GOAL OF THE EXERCISE:
Give back each line of the material that contains the word "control".

DATA SUPPLIED:
════════════════════

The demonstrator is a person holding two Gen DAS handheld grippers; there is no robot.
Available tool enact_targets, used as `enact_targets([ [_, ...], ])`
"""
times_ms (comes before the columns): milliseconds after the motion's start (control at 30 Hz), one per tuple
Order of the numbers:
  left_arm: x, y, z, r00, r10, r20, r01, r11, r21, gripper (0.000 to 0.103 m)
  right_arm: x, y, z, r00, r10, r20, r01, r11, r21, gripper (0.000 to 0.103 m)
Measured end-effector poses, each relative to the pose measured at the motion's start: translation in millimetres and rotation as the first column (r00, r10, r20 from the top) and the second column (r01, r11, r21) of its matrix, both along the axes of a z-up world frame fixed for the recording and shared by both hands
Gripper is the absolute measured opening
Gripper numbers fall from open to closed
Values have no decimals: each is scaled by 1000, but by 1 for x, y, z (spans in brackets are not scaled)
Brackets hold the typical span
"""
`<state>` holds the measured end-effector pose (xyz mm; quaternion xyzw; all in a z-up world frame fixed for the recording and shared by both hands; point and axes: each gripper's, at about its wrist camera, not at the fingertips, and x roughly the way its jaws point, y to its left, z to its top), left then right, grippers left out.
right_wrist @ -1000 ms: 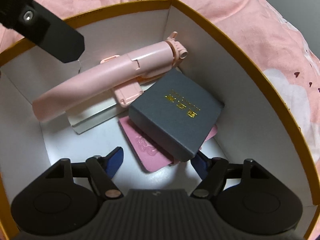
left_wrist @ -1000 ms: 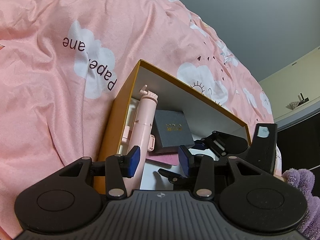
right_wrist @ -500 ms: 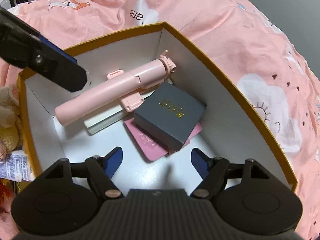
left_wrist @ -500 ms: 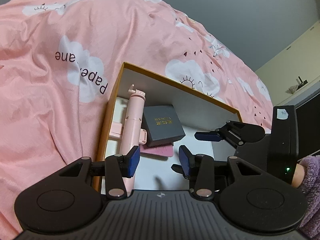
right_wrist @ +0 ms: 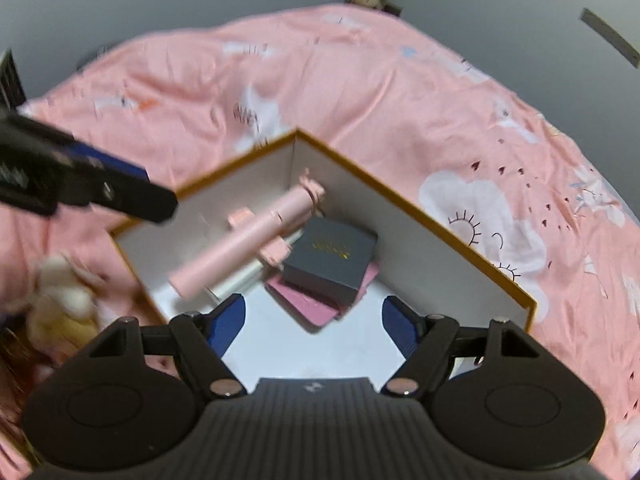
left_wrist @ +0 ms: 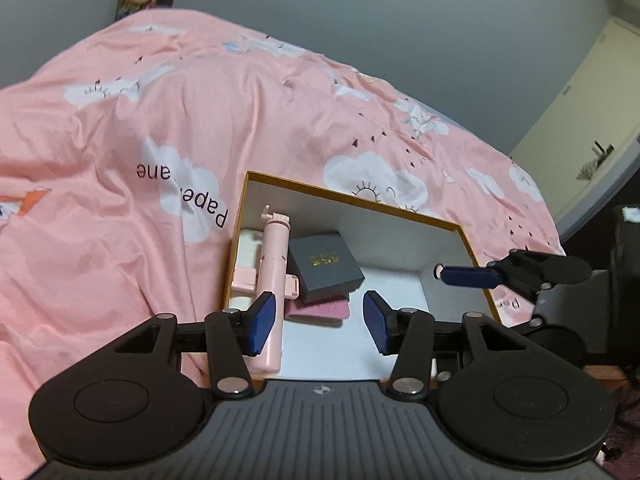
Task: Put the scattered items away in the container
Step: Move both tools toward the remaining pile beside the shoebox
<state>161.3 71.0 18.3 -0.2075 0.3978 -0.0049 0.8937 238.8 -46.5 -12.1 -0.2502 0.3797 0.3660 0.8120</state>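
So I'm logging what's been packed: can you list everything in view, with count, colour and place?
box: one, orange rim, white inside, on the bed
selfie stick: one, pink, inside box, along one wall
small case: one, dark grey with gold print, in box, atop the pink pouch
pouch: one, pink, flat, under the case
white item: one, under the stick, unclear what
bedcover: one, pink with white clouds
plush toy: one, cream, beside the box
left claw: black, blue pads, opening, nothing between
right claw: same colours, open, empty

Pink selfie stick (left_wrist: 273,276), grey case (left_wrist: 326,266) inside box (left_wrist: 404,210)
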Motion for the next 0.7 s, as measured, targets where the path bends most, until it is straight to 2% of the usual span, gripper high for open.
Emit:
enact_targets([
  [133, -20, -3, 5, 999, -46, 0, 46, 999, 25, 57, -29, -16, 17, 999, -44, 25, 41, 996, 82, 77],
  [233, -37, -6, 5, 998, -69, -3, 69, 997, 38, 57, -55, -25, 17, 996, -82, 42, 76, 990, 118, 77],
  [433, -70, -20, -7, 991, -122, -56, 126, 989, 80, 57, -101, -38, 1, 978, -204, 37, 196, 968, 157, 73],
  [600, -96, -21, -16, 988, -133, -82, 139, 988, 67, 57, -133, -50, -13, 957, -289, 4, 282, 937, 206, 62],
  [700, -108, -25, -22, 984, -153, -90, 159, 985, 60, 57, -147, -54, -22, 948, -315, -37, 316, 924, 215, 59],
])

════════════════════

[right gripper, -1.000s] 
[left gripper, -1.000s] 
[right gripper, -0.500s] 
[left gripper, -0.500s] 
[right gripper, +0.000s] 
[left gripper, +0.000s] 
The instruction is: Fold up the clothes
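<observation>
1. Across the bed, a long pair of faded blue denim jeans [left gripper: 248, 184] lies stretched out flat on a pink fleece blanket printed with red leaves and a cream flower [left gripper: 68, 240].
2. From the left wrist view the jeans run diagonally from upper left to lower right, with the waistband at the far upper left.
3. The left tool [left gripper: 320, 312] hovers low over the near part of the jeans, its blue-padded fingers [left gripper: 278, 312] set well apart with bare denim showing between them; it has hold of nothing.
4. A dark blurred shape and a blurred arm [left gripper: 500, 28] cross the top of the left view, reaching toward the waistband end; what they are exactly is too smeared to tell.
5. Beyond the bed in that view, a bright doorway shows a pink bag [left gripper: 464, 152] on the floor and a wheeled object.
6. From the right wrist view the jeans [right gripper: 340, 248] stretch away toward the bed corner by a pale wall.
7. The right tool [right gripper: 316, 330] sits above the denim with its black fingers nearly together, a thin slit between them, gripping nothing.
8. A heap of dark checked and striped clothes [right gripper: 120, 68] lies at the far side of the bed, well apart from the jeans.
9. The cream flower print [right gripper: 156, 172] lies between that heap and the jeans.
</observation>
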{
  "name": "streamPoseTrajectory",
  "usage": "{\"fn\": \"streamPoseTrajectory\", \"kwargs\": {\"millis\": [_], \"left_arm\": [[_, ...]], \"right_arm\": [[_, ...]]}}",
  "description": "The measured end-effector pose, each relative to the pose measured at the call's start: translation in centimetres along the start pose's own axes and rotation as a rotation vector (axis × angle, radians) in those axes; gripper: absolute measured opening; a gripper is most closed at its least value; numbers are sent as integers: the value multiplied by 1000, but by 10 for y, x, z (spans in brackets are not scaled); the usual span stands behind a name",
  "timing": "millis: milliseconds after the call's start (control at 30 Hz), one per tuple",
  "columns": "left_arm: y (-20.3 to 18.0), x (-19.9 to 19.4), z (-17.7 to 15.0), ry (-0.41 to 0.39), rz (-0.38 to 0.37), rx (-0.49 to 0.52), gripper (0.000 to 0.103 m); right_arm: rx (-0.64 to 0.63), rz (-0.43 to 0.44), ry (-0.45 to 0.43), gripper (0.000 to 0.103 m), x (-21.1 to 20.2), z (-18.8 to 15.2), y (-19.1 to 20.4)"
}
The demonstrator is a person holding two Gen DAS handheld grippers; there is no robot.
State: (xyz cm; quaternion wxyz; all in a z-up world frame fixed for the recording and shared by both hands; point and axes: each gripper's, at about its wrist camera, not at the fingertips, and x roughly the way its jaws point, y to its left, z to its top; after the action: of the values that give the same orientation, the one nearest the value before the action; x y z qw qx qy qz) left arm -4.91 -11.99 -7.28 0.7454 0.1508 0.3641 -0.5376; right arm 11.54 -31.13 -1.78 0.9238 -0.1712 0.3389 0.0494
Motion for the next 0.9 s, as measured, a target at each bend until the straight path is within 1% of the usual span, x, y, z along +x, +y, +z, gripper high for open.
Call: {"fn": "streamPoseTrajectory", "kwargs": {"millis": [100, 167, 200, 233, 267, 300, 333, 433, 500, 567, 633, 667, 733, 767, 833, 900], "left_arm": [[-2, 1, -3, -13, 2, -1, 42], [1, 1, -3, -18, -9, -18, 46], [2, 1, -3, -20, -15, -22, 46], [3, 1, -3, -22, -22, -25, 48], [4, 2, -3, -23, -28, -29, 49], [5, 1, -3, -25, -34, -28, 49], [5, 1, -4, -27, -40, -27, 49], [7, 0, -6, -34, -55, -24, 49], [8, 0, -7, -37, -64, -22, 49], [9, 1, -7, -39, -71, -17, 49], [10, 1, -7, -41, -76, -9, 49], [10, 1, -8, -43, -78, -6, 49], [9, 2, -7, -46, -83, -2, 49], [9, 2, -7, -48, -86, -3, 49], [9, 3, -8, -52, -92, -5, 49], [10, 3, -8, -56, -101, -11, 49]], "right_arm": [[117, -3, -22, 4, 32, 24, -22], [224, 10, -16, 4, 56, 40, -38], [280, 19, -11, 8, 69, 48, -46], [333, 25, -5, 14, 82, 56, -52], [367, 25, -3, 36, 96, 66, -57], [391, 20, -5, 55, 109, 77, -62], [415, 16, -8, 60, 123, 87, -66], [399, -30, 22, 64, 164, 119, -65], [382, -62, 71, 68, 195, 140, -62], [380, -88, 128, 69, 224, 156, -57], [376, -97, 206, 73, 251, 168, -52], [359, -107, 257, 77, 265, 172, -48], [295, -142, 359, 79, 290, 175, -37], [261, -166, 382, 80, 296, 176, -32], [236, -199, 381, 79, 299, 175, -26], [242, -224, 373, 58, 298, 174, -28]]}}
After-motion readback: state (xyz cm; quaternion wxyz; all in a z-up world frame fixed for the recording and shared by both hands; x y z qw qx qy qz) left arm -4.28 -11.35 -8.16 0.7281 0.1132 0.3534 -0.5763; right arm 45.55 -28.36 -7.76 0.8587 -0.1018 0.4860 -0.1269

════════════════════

SOLUTION FOR THIS EXERCISE:
times_ms (comes before the columns): milliseconds after the motion's start (control at 30 Hz), one per tuple
  "timing": "millis: milliseconds after the call's start (control at 30 Hz), one per tuple",

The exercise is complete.